FPS systems store data on an application level–each application has its own copy and versioning of data. When creating new applications, this makes defining how existing data may be accessed, where it may be accessed from, and how local copies may be duplicated and/or stored.
With a database, all information is centralized and access controls are global for any accessing application. This allows developers to maintain a central set of data access procedures whereas an FPS system requires a unique definition for every application.
Data often requires certain constraints be enforced to ensure accuracy and usability. Examples include passwords requiring special characters, usernames being unique, or floating point values being stored with a certain precision. Databases are able to enforce such policies centrally such that all accessing applications are subject to their specifications.

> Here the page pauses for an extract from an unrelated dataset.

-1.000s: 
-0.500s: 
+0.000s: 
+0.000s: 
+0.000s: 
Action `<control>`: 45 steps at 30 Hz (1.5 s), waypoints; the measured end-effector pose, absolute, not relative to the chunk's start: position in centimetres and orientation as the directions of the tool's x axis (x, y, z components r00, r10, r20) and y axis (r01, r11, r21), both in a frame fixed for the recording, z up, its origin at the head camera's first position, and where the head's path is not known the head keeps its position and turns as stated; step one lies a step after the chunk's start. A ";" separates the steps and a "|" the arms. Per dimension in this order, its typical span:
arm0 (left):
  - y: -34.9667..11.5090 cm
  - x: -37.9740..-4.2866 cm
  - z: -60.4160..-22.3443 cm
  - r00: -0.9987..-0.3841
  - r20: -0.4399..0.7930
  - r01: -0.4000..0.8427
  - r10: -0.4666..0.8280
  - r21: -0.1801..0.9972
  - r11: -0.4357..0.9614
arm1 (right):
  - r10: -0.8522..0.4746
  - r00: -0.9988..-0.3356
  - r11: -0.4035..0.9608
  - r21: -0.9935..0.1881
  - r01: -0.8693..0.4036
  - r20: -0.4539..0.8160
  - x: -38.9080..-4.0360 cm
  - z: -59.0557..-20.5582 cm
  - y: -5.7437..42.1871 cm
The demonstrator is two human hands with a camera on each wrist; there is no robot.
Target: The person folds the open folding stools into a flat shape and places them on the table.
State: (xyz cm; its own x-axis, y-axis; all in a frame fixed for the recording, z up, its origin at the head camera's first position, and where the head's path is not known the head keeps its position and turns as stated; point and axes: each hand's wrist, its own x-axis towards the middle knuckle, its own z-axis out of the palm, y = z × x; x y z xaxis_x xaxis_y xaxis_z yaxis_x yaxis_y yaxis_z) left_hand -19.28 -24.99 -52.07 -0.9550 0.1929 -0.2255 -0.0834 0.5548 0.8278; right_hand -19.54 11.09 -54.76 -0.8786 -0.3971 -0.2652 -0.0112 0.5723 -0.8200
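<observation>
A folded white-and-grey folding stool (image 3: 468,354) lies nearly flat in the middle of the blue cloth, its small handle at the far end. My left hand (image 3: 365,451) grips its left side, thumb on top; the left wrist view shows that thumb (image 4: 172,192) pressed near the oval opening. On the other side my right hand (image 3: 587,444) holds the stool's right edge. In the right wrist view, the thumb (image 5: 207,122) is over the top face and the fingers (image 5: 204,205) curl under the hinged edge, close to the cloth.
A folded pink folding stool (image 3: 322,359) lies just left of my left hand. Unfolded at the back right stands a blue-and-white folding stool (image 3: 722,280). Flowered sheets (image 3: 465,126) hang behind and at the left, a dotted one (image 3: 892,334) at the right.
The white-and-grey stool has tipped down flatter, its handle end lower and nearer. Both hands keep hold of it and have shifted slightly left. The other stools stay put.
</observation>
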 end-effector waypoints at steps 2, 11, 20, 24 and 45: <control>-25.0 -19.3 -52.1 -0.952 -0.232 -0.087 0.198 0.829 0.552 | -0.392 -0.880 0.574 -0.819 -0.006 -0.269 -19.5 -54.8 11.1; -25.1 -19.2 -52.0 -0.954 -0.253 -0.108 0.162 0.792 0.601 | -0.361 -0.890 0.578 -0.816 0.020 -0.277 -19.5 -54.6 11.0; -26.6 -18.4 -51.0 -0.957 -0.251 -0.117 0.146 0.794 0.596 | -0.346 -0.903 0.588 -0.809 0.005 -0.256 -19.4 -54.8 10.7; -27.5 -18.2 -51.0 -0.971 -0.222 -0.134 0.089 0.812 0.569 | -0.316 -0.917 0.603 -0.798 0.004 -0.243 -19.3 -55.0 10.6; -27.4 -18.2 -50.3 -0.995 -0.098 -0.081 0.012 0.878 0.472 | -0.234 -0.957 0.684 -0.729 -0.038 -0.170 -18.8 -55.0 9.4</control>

File processing systems must enforce such restrictions at the application level. This means developers must maintain a cadence to mirror changes or extensions to data restrictions otherwise one application could invalidate the data used by another. For example, truncating a 6-place-precision value to 2 places.
Atomicity refers to the most fundamental constituent part of a larger whole, such that divisibility isn’t possible. In database systems, this describes situations where multi-stage data access must have all stages complete successfully otherwise all must be negated. Upon such negation, the initial state of data must be restored. For example: someone transfers $500 from one their checking account to their savings account.

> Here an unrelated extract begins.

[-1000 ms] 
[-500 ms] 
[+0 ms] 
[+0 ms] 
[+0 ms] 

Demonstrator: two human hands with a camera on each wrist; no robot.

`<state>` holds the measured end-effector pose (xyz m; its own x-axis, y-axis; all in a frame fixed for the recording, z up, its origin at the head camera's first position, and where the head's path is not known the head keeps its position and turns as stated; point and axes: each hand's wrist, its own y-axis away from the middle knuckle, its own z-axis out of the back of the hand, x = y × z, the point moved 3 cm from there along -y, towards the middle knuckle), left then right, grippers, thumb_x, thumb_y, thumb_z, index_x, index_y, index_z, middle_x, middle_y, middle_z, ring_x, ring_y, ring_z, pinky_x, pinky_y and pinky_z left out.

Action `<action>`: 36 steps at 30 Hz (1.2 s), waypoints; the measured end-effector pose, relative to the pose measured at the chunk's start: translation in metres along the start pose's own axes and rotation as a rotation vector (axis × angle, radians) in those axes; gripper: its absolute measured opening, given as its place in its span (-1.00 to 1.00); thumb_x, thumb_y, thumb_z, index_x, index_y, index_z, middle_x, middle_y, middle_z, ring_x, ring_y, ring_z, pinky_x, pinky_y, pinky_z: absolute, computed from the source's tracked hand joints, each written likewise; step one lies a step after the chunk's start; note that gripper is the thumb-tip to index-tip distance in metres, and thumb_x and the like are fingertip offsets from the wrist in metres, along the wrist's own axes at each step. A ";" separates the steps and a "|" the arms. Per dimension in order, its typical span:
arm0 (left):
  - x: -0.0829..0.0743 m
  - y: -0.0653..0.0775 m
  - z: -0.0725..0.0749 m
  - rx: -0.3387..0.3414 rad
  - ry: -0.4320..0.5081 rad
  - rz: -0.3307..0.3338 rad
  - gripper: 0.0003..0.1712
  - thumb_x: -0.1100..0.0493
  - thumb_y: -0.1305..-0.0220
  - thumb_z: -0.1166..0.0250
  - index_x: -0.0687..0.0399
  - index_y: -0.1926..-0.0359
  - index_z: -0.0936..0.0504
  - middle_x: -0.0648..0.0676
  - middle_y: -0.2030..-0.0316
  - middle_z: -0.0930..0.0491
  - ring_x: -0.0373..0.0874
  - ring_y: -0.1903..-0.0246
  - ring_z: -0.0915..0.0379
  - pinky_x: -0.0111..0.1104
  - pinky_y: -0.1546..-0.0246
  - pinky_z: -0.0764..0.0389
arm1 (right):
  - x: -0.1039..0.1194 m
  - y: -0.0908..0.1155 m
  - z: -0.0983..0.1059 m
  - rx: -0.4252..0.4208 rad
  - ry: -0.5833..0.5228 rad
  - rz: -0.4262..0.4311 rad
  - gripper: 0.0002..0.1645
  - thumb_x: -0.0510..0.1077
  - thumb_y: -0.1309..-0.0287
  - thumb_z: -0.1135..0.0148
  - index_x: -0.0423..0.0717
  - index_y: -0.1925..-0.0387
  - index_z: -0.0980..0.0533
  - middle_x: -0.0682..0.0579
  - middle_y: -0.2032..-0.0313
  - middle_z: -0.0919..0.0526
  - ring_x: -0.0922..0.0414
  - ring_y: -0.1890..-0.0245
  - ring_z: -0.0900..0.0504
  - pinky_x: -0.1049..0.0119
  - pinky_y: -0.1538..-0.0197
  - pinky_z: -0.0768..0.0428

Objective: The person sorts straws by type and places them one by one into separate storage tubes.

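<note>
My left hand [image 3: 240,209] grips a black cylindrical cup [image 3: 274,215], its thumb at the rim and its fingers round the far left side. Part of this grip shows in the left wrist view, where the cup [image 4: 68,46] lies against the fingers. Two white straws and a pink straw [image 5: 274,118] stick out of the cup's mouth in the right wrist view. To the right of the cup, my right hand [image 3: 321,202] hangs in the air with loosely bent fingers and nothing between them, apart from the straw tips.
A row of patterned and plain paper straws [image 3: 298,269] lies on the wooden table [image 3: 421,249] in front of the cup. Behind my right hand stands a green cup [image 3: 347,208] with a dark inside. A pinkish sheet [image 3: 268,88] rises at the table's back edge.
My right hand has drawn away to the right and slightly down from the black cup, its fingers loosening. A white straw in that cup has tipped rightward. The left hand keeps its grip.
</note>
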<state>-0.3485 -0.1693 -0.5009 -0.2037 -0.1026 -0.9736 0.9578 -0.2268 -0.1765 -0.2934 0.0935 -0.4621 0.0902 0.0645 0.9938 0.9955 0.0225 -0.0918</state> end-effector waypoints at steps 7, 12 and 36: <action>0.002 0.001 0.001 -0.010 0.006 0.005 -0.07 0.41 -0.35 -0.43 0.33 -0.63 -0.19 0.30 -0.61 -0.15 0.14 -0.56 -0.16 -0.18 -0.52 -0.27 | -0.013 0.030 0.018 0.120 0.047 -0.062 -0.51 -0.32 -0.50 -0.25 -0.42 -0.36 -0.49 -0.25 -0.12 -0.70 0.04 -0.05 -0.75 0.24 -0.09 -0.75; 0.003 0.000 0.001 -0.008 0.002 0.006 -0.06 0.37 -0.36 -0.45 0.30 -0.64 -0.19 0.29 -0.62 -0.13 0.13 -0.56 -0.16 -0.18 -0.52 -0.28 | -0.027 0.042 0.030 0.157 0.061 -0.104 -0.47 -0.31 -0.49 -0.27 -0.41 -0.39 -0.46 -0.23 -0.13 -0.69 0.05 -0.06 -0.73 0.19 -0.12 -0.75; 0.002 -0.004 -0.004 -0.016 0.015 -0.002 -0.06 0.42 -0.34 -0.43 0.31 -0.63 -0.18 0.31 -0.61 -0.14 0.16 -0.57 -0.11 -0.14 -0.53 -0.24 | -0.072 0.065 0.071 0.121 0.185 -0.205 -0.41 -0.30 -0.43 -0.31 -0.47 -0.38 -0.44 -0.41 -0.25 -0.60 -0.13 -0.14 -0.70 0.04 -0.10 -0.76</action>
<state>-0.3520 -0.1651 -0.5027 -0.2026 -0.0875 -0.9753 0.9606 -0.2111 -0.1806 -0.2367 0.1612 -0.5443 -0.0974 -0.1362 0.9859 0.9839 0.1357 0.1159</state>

In this case, the atomicity is contextual to the $500 such that it should be reflected in only the checking account if either the transfer from the checking account failed or the transfer to the savings account failed. In other words, if the money doesn’t get deposited to the savings account it shouldn’t be debited from the checking account–that’d be robbery!
Access to data from multiple applications and users is common in modern computing. File-based systems aren’t able to effectively manage such requests. For example, a major online retailer would need to facilitate multiple purchases simultaneously–resulting in decrements of inventory, storage of order details, and debiting of customer accounts.
File-based access systems would prohibit the simultaneous access as such, and would rely on application-specific implementations of threads, queues, and redundancy checks. While conceivable on smaller scales, this approach quickly becomes too complex to manage effectively within the domain of many common enterprise cases.
File-based systems rely on the administration of underlying systems architecture to enact security. This greatly limits the ability of applications to enforce granularity in user-access to data. For example, as common operating system security might enact: an application would effectively be assigned a user-based permission for file and directory access.
However, that application would be unable to enact granularity in its users access to data without explicit developer definition. Once again, this would be feasible on smaller scales but not within more complex use cases common to modern computing. At the very least, it would present a hurdle for developers of multiple applications to develop a unified security protocol.
File Processing Systems were, in the early days of their use, heralded as major advances in data management. As applications in computing have grown in complexity however, they have quickly become less-than-ideal solutions.
Database management systems serve as their replacement in most modern applications but there are still certainly use-cases where an FPS may be useful–most notably in personal computing, rapid application development, and some disparate cases of data analysis.